Florida’s Supreme Court marked the official installment of Justice Alan Lawson on Wednesday. The ceremony gave a rare glimpse into the most cloistered of our branches of government.
Justice Alan Lawson is a capital city native, graduating from Leon High School, Tallahassee Community College, and Florida State University. Governor Rick Scott appointed him to the state’s highest court in December 2016. And he’s considered a third conservative voice on the seven member bench. Lawson’s view of the justice system is shaped by his travels in Soviet Russia, China and Cuba.
“If you want to know if what we have is precious, think about history. And how most of the world’s population that’s ever taken a breath on this earth, has never taken a breath truly free,” Lawson said.
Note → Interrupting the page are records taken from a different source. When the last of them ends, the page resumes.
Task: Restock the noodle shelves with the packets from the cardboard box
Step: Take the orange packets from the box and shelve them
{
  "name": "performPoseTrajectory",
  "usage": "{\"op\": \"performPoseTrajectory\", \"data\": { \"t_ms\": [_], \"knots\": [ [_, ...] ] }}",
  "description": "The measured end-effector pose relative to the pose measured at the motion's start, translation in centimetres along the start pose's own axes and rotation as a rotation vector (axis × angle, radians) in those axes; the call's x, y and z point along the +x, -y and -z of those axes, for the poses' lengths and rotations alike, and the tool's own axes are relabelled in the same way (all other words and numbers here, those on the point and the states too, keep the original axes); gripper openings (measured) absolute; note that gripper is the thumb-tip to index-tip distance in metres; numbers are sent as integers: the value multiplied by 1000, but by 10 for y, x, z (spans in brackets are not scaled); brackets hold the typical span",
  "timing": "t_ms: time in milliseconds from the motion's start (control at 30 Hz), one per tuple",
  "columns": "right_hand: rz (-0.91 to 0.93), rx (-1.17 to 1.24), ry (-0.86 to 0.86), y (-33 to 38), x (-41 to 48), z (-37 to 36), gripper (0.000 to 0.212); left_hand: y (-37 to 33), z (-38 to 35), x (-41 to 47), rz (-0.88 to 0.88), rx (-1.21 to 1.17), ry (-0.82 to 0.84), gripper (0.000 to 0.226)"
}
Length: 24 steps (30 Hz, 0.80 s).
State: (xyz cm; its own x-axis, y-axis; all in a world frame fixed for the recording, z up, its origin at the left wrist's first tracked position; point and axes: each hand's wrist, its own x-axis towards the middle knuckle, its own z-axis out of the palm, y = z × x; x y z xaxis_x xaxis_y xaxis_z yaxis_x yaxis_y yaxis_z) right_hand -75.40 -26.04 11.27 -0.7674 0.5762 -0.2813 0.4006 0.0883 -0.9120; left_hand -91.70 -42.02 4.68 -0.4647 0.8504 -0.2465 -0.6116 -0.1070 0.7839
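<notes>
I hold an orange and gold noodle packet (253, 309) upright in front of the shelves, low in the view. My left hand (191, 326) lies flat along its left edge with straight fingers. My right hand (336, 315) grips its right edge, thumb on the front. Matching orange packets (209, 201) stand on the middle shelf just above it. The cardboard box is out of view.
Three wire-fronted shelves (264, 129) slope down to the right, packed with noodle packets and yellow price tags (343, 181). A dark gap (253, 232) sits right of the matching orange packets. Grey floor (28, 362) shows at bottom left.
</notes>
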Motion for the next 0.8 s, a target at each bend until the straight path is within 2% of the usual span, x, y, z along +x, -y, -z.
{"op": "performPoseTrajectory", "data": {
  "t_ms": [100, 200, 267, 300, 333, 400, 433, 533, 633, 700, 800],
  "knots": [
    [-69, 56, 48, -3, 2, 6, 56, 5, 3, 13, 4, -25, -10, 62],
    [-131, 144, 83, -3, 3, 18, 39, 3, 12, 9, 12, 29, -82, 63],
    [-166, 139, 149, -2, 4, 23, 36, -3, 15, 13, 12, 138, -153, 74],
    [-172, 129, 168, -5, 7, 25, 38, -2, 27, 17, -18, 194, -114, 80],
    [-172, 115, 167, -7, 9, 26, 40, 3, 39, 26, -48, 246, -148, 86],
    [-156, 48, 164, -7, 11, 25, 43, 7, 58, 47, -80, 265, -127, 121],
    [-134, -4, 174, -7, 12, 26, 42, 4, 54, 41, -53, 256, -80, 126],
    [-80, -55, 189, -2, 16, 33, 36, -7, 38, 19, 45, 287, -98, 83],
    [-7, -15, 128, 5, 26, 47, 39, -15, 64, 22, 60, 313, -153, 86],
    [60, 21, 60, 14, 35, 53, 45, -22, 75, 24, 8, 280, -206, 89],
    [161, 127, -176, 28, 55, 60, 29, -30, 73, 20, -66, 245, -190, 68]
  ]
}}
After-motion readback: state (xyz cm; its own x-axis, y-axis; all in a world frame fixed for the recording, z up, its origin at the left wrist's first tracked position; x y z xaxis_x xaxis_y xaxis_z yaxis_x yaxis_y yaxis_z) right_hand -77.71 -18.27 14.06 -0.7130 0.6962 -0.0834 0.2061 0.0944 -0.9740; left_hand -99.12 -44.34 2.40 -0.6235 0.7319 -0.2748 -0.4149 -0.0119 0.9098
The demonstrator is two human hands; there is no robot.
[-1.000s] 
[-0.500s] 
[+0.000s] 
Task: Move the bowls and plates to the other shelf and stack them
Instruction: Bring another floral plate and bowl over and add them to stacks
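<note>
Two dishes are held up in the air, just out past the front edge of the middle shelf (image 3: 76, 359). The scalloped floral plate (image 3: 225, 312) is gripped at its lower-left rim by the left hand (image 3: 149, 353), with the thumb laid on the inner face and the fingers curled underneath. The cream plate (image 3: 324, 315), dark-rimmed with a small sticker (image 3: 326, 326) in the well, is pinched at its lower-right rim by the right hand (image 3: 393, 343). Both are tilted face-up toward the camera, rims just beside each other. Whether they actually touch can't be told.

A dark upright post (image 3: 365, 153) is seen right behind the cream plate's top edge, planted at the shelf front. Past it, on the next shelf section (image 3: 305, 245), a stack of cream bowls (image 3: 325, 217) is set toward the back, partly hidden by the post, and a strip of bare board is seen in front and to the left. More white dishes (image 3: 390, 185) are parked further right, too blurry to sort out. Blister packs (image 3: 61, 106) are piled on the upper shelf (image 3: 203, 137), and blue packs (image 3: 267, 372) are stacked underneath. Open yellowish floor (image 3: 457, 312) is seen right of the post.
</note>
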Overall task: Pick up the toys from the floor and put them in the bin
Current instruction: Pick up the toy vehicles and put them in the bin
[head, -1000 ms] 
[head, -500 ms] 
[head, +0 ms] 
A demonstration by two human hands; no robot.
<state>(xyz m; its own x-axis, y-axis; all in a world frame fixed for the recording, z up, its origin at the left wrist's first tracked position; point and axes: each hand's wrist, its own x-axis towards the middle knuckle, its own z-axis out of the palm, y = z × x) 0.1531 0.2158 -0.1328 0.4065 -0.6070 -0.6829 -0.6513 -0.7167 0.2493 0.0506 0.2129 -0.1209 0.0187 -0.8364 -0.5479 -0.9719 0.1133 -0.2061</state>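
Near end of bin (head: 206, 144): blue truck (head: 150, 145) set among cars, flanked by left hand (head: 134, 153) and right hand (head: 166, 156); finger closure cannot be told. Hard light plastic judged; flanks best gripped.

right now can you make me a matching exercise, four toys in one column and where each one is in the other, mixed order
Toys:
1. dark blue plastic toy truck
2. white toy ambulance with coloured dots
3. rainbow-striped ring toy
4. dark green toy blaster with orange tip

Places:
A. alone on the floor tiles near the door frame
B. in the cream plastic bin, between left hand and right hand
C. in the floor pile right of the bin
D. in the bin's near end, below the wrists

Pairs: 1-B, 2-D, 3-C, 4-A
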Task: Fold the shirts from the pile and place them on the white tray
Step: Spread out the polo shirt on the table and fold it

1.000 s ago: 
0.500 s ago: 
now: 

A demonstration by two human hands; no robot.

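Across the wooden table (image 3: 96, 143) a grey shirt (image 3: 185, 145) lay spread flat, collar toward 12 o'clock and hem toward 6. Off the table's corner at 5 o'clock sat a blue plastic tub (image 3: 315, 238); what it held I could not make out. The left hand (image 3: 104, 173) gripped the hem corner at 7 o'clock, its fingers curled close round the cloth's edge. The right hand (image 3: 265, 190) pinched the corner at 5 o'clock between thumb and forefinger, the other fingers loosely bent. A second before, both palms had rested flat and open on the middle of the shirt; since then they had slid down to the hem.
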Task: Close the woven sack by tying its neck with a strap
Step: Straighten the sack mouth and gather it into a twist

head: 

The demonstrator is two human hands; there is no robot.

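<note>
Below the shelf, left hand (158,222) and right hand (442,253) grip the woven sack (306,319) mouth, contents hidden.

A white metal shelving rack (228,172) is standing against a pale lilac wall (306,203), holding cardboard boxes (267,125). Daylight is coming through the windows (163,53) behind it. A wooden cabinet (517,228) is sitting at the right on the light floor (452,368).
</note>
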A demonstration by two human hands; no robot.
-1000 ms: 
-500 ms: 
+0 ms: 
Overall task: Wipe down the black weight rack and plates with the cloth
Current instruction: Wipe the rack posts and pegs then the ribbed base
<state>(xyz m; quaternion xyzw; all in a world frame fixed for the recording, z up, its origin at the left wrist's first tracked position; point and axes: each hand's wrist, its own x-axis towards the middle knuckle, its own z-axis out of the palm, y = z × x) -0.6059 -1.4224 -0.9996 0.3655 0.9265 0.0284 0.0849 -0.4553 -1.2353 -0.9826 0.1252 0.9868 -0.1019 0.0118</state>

When Lawson visited Russia as a law student, the Soviet Constitution protected freedom of religion, freedom of the press, and assembly. But Lawson said the laws alone did not protect the Russian people. The Justice recalled listening to a speech by U.S. Supreme Court Justice Antonin Scalia on the importance of the checks and balance in the American system.
"He said, every ten horn dictator and every banana republic in the world today has a bill of rights. But without a constitution to prevent centralization of power to one person or one political party, the bill of rights can be ignored," Lawson relayed Scalia's stance.
He went on to say the division of powers between separate but equal branches of government is what protects the rule of law. Lawson’s installment comes at a moment when the relationship between the Legislature and the Judiciary is tense. House lawmakers want to pass term limits for judges, and create a way to overrule Supreme Court decisions.